EXERCISE REQUIREMENTS: Keep the images out and set the listing below down word for word.
══ DATA SHOWN ══
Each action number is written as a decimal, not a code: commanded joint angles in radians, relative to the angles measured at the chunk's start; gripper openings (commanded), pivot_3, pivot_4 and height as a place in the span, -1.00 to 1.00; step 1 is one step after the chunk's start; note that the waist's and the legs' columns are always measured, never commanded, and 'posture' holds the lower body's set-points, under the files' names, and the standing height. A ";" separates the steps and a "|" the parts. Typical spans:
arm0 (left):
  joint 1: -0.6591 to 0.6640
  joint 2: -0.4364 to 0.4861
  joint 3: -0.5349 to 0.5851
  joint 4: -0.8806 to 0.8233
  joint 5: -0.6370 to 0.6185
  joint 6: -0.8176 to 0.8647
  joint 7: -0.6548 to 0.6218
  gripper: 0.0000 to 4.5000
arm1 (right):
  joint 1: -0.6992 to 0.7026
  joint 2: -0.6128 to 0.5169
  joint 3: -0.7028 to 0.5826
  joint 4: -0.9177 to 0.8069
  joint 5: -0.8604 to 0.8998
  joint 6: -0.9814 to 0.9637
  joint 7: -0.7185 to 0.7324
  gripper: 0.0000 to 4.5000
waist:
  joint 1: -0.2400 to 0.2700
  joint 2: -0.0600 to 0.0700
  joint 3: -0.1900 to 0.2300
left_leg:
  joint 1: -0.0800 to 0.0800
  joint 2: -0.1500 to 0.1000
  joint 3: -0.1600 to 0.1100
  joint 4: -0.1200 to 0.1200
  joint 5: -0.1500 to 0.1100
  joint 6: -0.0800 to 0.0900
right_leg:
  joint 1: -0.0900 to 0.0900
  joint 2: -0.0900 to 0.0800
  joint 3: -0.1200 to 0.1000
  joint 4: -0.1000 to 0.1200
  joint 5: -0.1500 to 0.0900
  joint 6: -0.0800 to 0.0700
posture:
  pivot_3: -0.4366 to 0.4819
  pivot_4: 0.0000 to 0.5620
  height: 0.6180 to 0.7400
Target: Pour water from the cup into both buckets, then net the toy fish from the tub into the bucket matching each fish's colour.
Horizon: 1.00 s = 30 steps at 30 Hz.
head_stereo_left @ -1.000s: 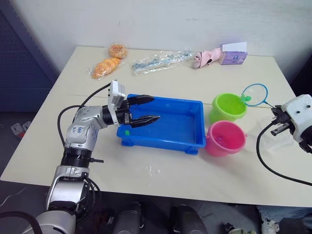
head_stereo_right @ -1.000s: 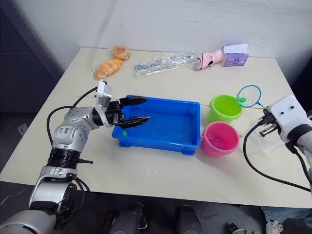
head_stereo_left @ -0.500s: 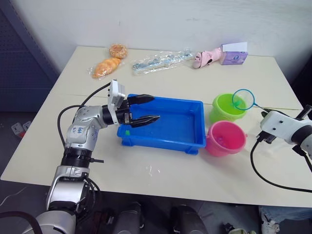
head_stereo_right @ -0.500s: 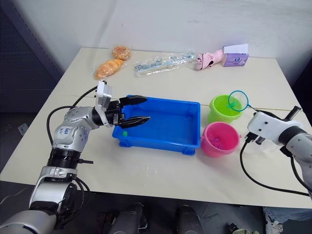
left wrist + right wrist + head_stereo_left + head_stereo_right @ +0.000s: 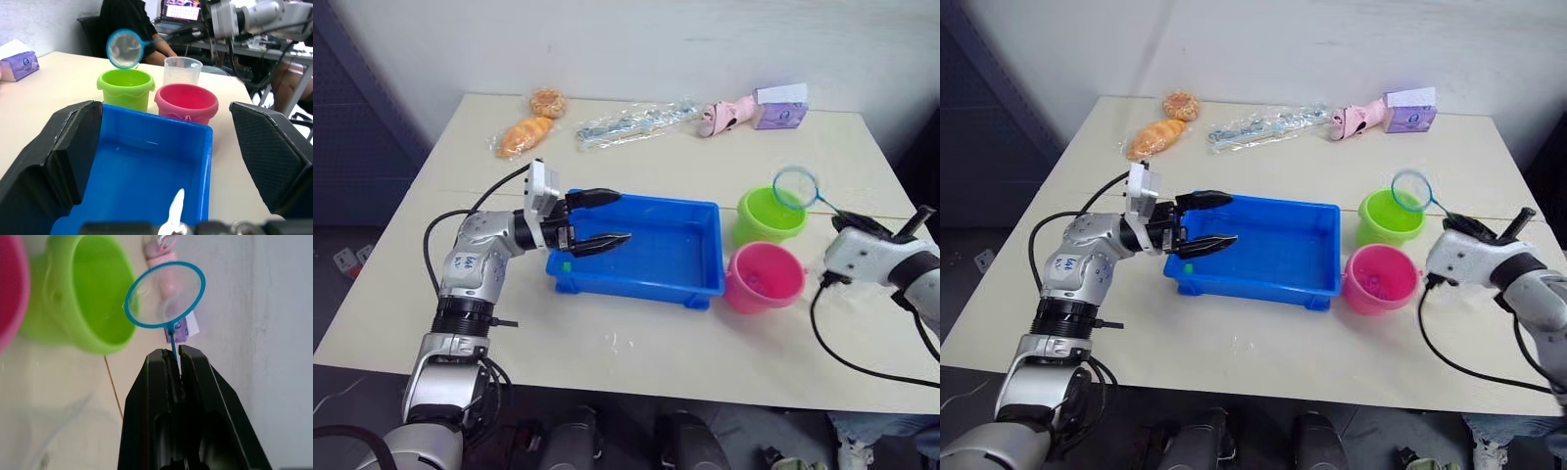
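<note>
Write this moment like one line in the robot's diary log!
right end effector: shut on net | net: over green bucket | left end effector: open, over tub | cup: behind pink bucket

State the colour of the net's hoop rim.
Blue; the net shows it best in the right wrist view.

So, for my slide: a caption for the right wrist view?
Right gripper pinching the net by its handle beside the green bucket.

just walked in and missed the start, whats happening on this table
The right tool is shut on the net, holding its hoop above the green bucket. The left tool hangs open over the near end of the blue tub, where a green toy fish lies. The pink bucket sits beside the tub.
</note>
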 commanded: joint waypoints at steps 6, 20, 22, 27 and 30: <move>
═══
SOLUTION FOR THIS TASK:
Each action number is written as a decimal, not a code: commanded joint angles in radians, relative to the angles measured at the chunk's start; gripper openings (commanded), pivot_3, pivot_4 and height as a place in the span, -1.00 to 1.00; step 1 is one step after the chunk's start; note that the waist's and the legs' columns are always measured, never commanded, and 'posture' holds the lower body's set-points, under the files' names, and the standing height. A ";" separates the steps and a "|" the parts. Typical spans:
arm0 (left):
  joint 1: -0.6591 to 0.6640
  joint 2: -0.4364 to 0.4861
  joint 3: -0.5349 to 0.5851
  joint 4: -0.8806 to 0.8233
  joint 5: -0.6370 to 0.6185
  joint 6: -0.8176 to 0.8647
  joint 7: -0.6548 to 0.6218
  gripper: 0.0000 to 4.5000
arm1 (right):
  joint 1: -0.6992 to 0.7026
  joint 2: -0.6128 to 0.5169
  joint 3: -0.7028 to 0.5826
  joint 4: -0.9177 to 0.8069
  joint 5: -0.8604 to 0.8998
  joint 6: -0.9814 to 0.9637
  joint 7: -0.7185 to 0.7324
  gripper: 0.0000 to 4.5000
waist:
  joint 1: -0.2400 to 0.2700
  joint 2: -0.0600 to 0.0700
  joint 3: -0.1900 to 0.2300
left_leg:
  joint 1: -0.0800 to 0.0800
  joint 2: -0.1500 to 0.1000
  joint 3: -0.1600 to 0.1100
  joint 4: -0.1200 to 0.1200
  joint 5: -0.1500 to 0.1100
  joint 6: -0.0800 to 0.0900
right_leg:
  joint 1: -0.0900 to 0.0900
  joint 2: -0.0900 to 0.0800
  joint 3: -0.1200 to 0.1000
  joint 4: -0.1000 to 0.1200
  joint 5: -0.1500 to 0.0900
  joint 6: -0.0800 to 0.0700
posture:
  pivot_3: -0.4366 to 0.4819
  pivot_4: 0.0000 to 0.5620
  height: 0.6180 to 0.7400
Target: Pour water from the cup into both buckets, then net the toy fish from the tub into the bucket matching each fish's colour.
Horizon: 1.00 s = 30 steps at 30 Hz.
head_stereo_left @ -1.000s: 
head_stereo_right @ -1.000s: 
head_stereo_left @ -0.500s: 
head_stereo_right @ -0.500s: 
left wrist + right wrist + head_stereo_left + head_stereo_right @ +0.000s: 
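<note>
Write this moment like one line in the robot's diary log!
right end effector: shut on net | net: over green bucket | left end effector: open, over tub | cup: behind pink bucket

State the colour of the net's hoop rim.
Blue; the net shows it best in the right wrist view.

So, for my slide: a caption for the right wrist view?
Right gripper pinching the net by its handle beside the green bucket.

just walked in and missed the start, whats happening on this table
The right tool is shut on the net, holding its hoop above the green bucket. The left tool hangs open over the near end of the blue tub, where a green toy fish lies. The pink bucket sits beside the tub.
</note>
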 commanded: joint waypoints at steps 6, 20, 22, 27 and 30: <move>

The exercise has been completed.